You gave me a single red rose before you left for the special military operation.

‘I should be back within days,’ you said. ‘The rose won’t even have time to wilt.’

But that was months ago.

You brave men must feel as though you’re fighting all the world, when you see NATO’s weapons used against you by the Ukrainian Nazis. It must be terrifying; I don’t know how you can bear it.

I long for you to be home.

The rose will stand, wilted, in its vase, until I hold you in my arms again.

Inlinkz – click here to join the fun!

35 thoughts on “Friday Fictioneers – Wilted

    • Thank you for your insightful comment, Neil. It is, as you say, important to understand that there is a Russian perspective; not because the Russian perspective is any better, but because war brings great misery to both sides. It’s ordinary people who suffer most.
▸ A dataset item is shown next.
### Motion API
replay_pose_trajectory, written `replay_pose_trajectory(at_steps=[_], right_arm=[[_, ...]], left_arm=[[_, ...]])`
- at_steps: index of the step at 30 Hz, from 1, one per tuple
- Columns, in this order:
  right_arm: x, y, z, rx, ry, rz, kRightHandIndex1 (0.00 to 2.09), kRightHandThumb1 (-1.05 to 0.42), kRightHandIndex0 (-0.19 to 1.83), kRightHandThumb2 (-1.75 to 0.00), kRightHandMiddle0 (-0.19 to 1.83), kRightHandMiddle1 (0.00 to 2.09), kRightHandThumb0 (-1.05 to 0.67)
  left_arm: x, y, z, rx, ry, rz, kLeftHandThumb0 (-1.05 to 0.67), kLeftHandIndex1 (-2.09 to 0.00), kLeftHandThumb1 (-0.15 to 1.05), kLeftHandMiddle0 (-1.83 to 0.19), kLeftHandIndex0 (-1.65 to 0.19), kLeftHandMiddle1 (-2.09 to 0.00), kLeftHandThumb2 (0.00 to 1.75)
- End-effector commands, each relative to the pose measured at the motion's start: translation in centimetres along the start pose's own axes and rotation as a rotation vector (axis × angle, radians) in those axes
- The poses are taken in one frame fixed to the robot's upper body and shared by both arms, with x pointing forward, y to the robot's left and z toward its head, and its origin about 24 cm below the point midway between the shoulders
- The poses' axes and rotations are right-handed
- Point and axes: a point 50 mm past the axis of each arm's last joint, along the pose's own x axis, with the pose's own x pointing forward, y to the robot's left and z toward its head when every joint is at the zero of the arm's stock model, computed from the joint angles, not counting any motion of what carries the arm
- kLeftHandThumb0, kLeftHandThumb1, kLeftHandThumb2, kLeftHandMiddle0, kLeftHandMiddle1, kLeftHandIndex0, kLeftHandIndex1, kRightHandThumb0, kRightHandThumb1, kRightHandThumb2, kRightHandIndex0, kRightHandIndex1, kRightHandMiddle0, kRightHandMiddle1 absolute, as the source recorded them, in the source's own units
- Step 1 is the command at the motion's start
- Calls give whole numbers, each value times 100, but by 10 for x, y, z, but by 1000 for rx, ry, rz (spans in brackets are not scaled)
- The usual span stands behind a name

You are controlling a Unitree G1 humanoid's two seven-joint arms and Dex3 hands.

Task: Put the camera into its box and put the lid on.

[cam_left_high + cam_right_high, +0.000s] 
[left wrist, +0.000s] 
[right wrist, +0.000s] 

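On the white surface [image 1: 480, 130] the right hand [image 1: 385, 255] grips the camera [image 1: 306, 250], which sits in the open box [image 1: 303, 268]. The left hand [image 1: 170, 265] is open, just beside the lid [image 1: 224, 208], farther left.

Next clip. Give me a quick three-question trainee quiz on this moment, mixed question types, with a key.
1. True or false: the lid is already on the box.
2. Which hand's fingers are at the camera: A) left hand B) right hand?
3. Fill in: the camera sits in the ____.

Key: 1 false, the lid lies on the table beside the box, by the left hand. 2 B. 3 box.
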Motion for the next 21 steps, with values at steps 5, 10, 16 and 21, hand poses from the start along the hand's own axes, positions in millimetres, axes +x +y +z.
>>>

  1. War is horrible for all the soldiers – on all sides. They are not the one making the decisions and are as much (well, most of them) victims as the ones they kill.
    I like to think he will see the wilted rose…

    Liked by 1 person

  2. Provokative, Penny, well done. It is always good to look at things from the perspective of ‘the other’. It reminds me of the German people in Nazi Germany who didn’t want to know about the atrocities and were proud of their soldiers. I wonder how that Russian woman feels when she learns about what Russian soldiers did in the Ukraine.
    (I’ve recently read a very interesting, but long article about what ‘normal people’ think in Russia, written by a Russian journalist. If you’re interested, I’ll pm you the link.)

    Liked by 2 people

    • Thank you for your kind and thoughtful comment. I think the Russian woman would feel that her man could never take part in atrocities, and that civilian casualties were ‘collateral’. That was how the Iraq war was spun to people in the UK and the USA, and the public went with it. It’s much easier and less uncomfortable than feeling any guilt for the 100,000+ civilians that our forces killed.
      Thank you for your kind offer to pm me the link for the article about what ‘normal people’ think in Russia. I’d be very grateful if you would do that.

      Liked by 1 person

  3. Beautifully written, Penny. I have been researching and writing up the biographies of soldiers from WWI, and have just finished reading a novel set in 1915 where the son is killed in action. It is terrible thinking about all the loved ones and families worried out of their minds and yearning for their soldiers to return. I think it would send me mad, However, this also explains the frenetic knitting and fundraising that went on. The only way they could cope was to keep busy.
    Best wishes,

    Liked by 2 people

    • Thank you for your supportive comment, Brenda. I feel it’s enormously important to see the human cost of war for both sides in the conflict. The citizens of both sides pay a price, irrespective of who is the aggressor.


  4. We tend to forget that soldiers on both sides are merely pawns of the warmongers who control them and those left behind often suffer as much or more than those who go to war. Poignant tale, Penny.